To make `tpcp` easy to use, we try to focus on a couple of key ideas:

- Datasets are Python classes (think `pytorch.datasets`, but more flexible) that can be split, iterated over, and queried
- Algorithms and Pipelines are Python classes with a simple `run` and `optimize` interface, that can be implemented to fit any problem
- Everything is a parameter and everything is optimization: In regular ML we differentiate *training* and *hyper-parameter optimization*.
  In `tpcp` we consider everything that modifies parameters or weights as an *optimization*.

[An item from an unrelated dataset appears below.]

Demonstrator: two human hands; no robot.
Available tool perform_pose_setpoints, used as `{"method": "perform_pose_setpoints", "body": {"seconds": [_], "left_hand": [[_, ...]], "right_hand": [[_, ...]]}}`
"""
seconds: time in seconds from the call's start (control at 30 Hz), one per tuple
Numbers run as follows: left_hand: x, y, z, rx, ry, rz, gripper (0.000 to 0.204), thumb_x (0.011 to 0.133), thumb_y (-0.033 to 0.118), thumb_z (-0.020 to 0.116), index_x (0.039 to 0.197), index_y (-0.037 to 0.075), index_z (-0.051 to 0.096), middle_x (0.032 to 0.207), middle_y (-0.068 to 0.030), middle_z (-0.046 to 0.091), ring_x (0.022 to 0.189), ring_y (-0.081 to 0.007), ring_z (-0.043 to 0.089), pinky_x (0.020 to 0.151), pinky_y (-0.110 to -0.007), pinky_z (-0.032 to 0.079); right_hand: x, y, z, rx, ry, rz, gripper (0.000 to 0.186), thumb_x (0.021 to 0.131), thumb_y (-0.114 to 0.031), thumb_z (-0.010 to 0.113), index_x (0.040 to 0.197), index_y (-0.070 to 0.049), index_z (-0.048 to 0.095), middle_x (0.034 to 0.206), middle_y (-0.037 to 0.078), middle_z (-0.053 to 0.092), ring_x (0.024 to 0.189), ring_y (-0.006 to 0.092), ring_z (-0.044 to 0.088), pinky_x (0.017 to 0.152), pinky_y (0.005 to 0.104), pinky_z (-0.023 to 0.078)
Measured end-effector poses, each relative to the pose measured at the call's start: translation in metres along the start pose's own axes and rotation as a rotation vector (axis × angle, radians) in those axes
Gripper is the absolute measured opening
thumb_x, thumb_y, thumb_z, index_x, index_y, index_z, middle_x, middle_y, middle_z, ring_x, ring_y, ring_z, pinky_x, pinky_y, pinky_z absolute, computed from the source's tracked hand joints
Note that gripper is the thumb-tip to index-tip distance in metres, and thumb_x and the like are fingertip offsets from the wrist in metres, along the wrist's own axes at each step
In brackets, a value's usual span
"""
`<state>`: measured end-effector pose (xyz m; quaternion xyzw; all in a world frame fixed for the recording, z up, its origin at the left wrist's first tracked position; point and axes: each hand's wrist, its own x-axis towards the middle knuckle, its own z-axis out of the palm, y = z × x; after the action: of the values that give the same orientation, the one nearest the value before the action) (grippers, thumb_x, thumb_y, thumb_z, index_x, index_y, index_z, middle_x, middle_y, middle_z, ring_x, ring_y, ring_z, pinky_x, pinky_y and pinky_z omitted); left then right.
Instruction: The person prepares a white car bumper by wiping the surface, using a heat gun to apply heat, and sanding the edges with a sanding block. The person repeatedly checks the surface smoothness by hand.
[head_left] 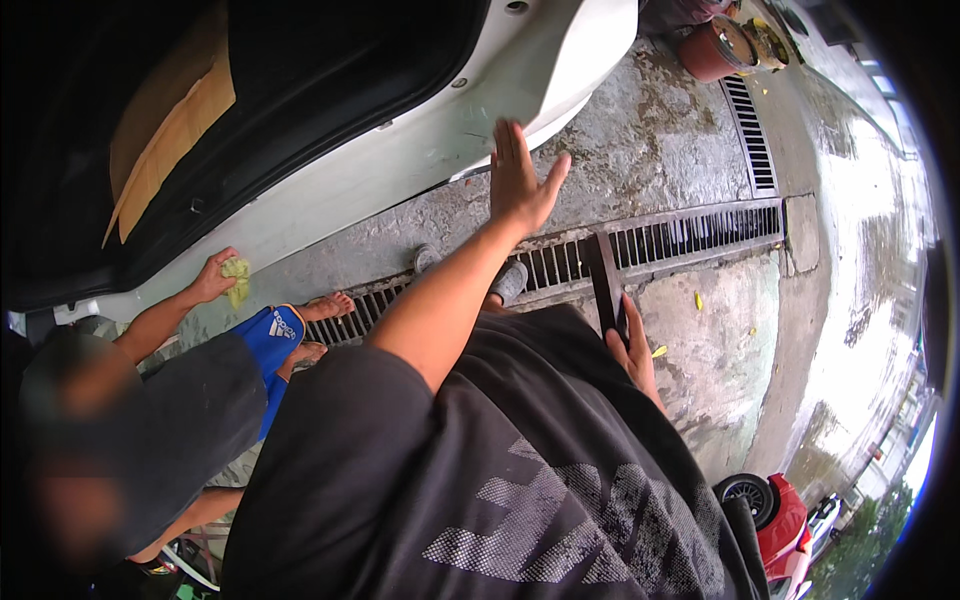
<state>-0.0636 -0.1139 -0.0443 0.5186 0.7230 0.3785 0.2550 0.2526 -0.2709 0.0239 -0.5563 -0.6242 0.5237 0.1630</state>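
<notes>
My left hand (522, 188) is raised beside the white body panel (440, 135) of a vehicle, its fingers stretched and thumb apart, holding nothing. Whether its fingertips touch the panel I cannot tell. My right hand (632, 355) grips a long, dark, flat bar (605, 280), which slants upward over the drain grate. Inside the dark opening of the vehicle, at upper left, is a piece of brown cardboard (175, 120).
A co-worker (160, 430) is close at my left, a hand holding a yellow-green cloth (235, 280) at the panel. Drain grates (690, 235) cross the wet concrete floor (720, 350). Buckets (715, 55) stand at upper right. A red car (785, 530) is at lower right.
</notes>
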Motion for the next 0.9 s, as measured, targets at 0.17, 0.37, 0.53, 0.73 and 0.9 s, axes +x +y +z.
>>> {"method": "perform_pose_setpoints", "body": {"seconds": [0.17,0.37,0.53,0.73,0.9], "left_hand": [[-0.092,-0.025,-0.016,-0.795,-0.143,-0.385,0.083,0.115,0.064,0.041,0.168,0.000,0.038,0.156,-0.0283,0.058,0.137,-0.0404,0.065,0.116,-0.046,0.050],[-0.029,0.035,-0.080,-0.902,-0.083,-0.761,0.061,0.112,0.060,0.049,0.131,0.003,0.059,0.111,-0.0134,0.065,0.100,-0.0191,0.064,0.080,-0.039,0.057],[0.036,0.027,-0.070,-0.428,0.038,-0.742,0.062,0.115,0.048,0.042,0.134,-0.010,0.053,0.131,-0.0338,0.065,0.118,-0.0450,0.068,0.103,-0.052,0.054],[0.082,0.044,-0.083,-0.657,-0.010,-0.985,0.047,0.115,0.041,0.047,0.129,-0.005,0.049,0.100,-0.0182,0.068,0.083,-0.0280,0.073,0.073,-0.045,0.062],[0.091,0.016,-0.061,-0.540,-0.002,-1.009,0.047,0.108,0.030,0.065,0.133,-0.007,0.051,0.118,-0.0262,0.069,0.107,-0.0399,0.071,0.092,-0.050,0.059]], "right_hand": [[0.067,-0.115,0.025,0.091,-0.155,-0.014,0.070,0.107,-0.019,0.068,0.170,-0.011,0.038,0.160,0.022,0.055,0.146,0.0329,0.057,0.117,0.0405,0.047],[0.129,-0.178,0.079,-0.522,-0.077,-0.052,0.070,0.107,-0.031,0.064,0.171,-0.022,0.035,0.129,0.026,0.066,0.111,0.0499,0.071,0.094,0.0551,0.059],[0.173,-0.192,0.096,-0.374,-0.086,-0.086,0.072,0.099,-0.026,0.069,0.163,-0.016,0.038,0.124,0.033,0.069,0.102,0.0468,0.075,0.088,0.0557,0.061],[0.207,-0.215,0.086,-0.053,-0.193,0.051,0.081,0.092,-0.020,0.068,0.166,-0.013,0.038,0.123,0.033,0.073,0.118,0.0480,0.071,0.102,0.0523,0.056],[0.217,-0.225,0.095,-0.173,-0.166,0.110,0.089,0.089,-0.019,0.068,0.171,-0.013,0.033,0.143,0.032,0.066,0.128,0.0481,0.067,0.108,0.0512,0.053]]}}
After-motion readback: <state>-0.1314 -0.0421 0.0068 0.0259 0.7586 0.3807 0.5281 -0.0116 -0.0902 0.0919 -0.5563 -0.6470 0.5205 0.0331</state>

  This allows to use the same concepts and code interfaces from simple algorithms that just require a gridsearch to optimize a parameter to neuronal network pipelines with hyperparameter Tuning
- Provide what is difficult, allow to change everything else:
  `tpcp` implements complicated constructs like cross validation and gridsearch and whenever possible tries to catch obvious errors in your approach.
  However, for the actual algorithm and dataset you are free to do, whatever is required to solve your current research question.